Clearly, Merrill Lynch has some stake in keeping the transcripts sealed. But the motives of the Counsel for the People are not so readily apparent. Lungren wrung his hands over the fact that "there is absolutely no statutory authorization for the disclosure of testimony before a grand jury that has declined to return a formal charge"--apparently forgetting that his pre-indictment deal thwarted the grand jury's ability to make any determination and that no statute prohibiting the disclosure of this testimony exists. That fact was also lost on Capizzi, who must have been arguing something murkier than the letter of the law when he maintained that "as much as we would like to [release the records of the investigation], the law prohibits it." His seven-page brief makes not one argument in favor of disclosure, yet the pretense of research attests to his office's alarming tendency to first arrive at a conclusion, then pile up the legal gobbledygook to justify it.

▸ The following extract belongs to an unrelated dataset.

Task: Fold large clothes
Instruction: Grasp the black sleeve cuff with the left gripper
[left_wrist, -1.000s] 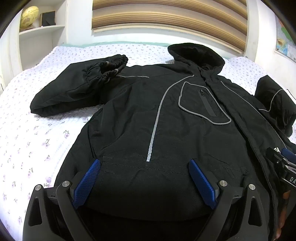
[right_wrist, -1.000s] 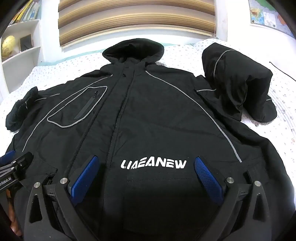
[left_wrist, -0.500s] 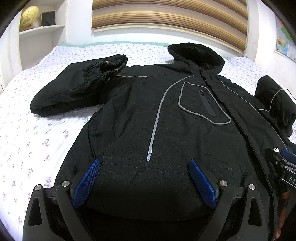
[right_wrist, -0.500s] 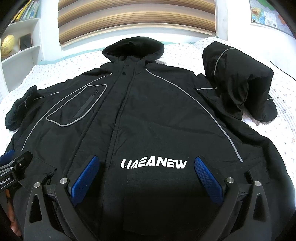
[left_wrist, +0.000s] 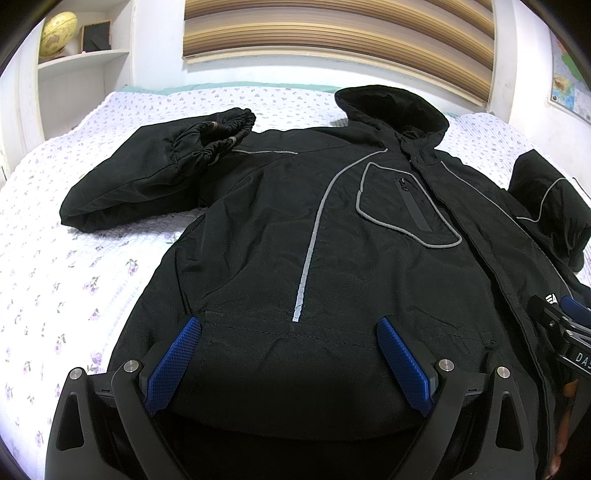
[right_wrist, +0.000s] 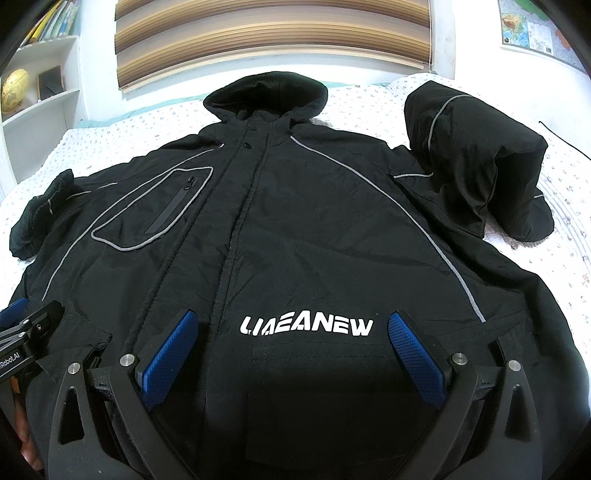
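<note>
A: How far has the folding been carried?

B: Only a first stage can be judged done; the black hooded padded jacket with grey reflective piping (right_wrist: 295, 229) is laid face up, closed at the front, on the bed with the white, lilac-flowered quilted cover (left_wrist: 74, 280); the left sleeve with the gathered elastic cuff (left_wrist: 155, 177) has been doubled back so that the cuff rests at the shoulder, and the right sleeve (right_wrist: 476, 166) is likewise bunched back on itself beside the body; the hood (right_wrist: 266, 92) is left standing open at the far end.

A: And what is left?

B: The body itself is not yet folded; the hem, the white lettered logo (right_wrist: 306, 325) and the grey-outlined chest pocket (left_wrist: 406, 206) are all seen flat and fully spread; it is judged that the sides are to be brought in and the hem taken up toward the hood.

A: How are the tongs held?

B: The left tongs (left_wrist: 291, 354) are spread wide, blue pads apart over the hem, and nothing is gripped; the right tongs (right_wrist: 295, 350) are equally wide, one pad on each side of the logo, and nothing is held; whether the fabric is touched cannot be told.
</note>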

Why are Capizzi and Lungren so eager to keep the public away from their closed investigation? David W. Wiechert, a former federal prosecutor who now represents former county Treasurer Robert Citron, said that whatever the motivations, they have little to do with the public's interest. "The district attorney's decision to let Merrill Lynch buy its way out of a criminal prosecution has created a selfish interest in protecting this decision from public scrutiny," said Wiechert. "Only through disclosure of the material can the wisdom, or lack thereof, of [Capizzi's moves] be evaluated." A Capizzi lieutenant thundered that Carter had no authority to unseal the records and that he was wrong even to hold the hearing. Carter appeared unmoved. He ordered pizza, and like an Old Testament king, he prepared a feast in the presence of his enemies.